Work to complete
Counting only lines below that contain the string "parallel", give the total as a single number.

Collected data

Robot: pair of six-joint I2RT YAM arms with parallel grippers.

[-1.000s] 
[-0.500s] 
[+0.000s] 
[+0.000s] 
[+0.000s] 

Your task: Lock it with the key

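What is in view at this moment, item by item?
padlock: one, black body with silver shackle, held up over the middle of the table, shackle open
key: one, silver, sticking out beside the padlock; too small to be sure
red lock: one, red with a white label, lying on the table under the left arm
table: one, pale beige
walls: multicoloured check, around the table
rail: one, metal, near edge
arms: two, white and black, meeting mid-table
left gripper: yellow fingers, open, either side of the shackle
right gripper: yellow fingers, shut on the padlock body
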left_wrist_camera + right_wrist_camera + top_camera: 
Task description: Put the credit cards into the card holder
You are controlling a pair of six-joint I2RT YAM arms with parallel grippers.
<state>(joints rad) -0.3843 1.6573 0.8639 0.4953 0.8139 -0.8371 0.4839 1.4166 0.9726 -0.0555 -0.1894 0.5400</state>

Task output
2